### PROMPT
Please copy every line below that contains the string "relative".

### DATA IN THIS EXERCISE
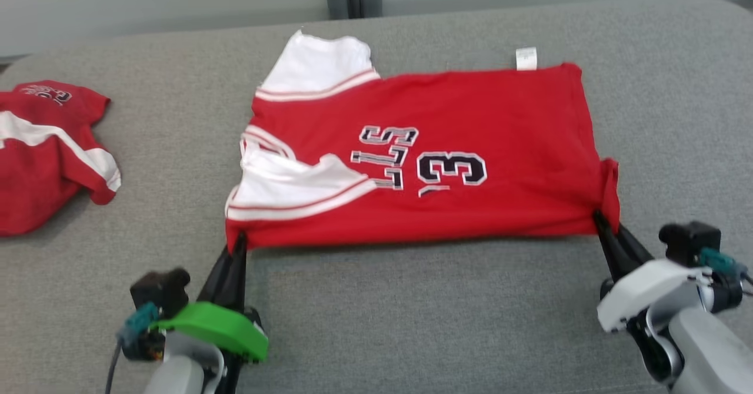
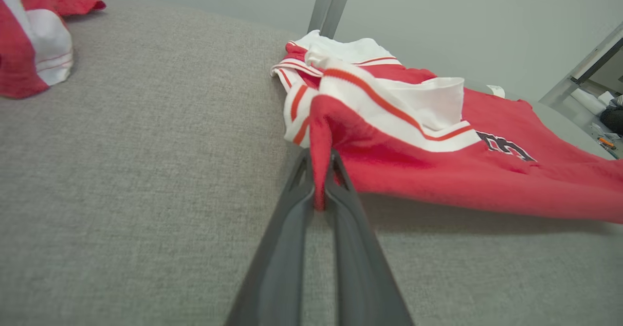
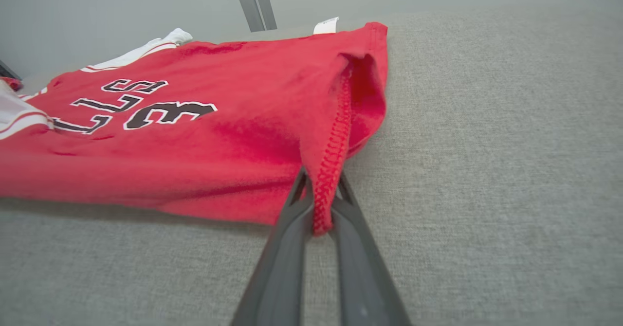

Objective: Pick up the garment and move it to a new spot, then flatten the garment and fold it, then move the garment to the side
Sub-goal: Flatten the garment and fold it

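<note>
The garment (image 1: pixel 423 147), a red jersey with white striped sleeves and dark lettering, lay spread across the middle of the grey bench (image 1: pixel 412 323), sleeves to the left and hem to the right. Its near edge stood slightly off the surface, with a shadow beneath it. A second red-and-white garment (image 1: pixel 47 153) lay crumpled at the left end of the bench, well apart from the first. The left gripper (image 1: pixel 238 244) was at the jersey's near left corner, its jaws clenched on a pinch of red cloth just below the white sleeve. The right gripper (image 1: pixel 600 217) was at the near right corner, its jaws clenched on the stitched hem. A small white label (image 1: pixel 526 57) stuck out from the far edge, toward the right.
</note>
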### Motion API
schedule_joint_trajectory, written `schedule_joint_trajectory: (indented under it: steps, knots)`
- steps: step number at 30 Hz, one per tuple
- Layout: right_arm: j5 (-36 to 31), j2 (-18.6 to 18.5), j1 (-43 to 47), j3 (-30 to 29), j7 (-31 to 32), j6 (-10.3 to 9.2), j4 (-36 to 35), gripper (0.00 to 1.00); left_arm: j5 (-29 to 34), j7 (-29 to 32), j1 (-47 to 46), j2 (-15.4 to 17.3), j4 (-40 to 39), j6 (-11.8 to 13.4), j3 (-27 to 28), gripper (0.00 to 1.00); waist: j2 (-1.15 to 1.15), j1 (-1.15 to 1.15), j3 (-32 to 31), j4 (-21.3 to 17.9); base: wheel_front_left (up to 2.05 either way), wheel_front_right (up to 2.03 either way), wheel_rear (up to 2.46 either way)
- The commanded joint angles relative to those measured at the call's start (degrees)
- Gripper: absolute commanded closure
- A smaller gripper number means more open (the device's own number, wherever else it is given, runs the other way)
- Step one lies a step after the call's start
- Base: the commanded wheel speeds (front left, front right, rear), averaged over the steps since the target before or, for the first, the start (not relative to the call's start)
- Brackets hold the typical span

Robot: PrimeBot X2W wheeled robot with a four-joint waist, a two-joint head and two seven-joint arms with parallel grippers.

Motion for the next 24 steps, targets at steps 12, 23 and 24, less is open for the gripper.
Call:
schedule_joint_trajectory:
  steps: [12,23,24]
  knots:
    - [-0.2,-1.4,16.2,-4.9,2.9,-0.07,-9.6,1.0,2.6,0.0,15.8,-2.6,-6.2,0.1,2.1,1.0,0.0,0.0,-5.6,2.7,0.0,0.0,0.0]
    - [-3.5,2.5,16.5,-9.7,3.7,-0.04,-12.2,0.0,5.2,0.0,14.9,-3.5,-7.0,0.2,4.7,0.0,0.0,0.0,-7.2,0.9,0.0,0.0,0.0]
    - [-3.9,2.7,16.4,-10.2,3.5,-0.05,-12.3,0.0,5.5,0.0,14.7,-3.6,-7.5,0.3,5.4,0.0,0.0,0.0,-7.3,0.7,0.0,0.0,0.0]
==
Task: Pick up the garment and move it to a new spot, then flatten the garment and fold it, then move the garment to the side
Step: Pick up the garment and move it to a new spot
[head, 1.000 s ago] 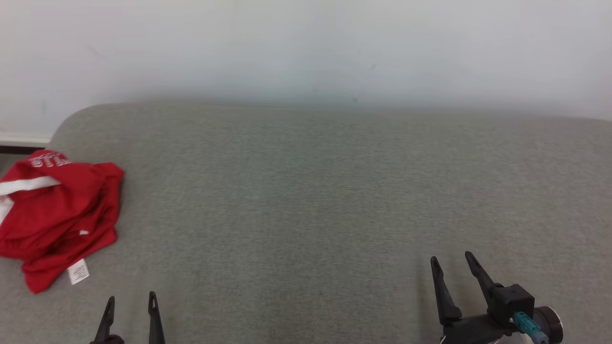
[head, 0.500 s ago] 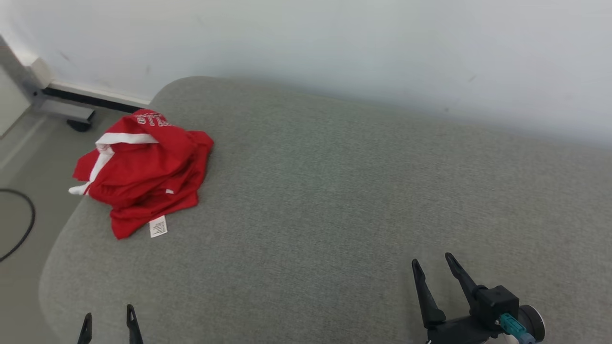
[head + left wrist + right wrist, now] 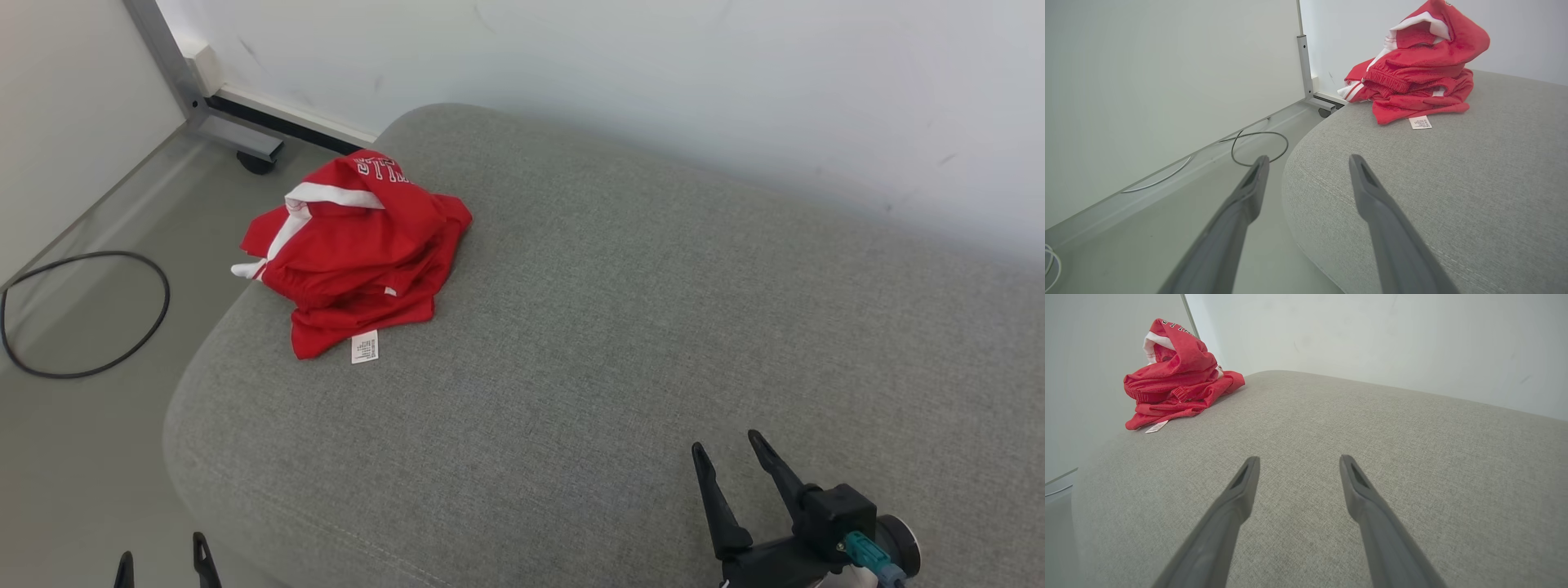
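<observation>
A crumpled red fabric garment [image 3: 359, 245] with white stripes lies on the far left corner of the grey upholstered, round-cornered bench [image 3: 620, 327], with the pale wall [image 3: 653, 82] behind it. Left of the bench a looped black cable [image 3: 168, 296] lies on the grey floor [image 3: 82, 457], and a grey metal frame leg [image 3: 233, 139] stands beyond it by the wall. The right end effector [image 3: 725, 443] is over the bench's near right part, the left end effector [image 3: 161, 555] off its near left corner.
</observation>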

### ANSWER BOX
- The commanded joint angles relative to those measured at the call's start (degrees)
- Base: the commanded wheel speeds (front left, front right, rear), averaged over the steps since the target before or, for the first, the start (not relative to the call's start)

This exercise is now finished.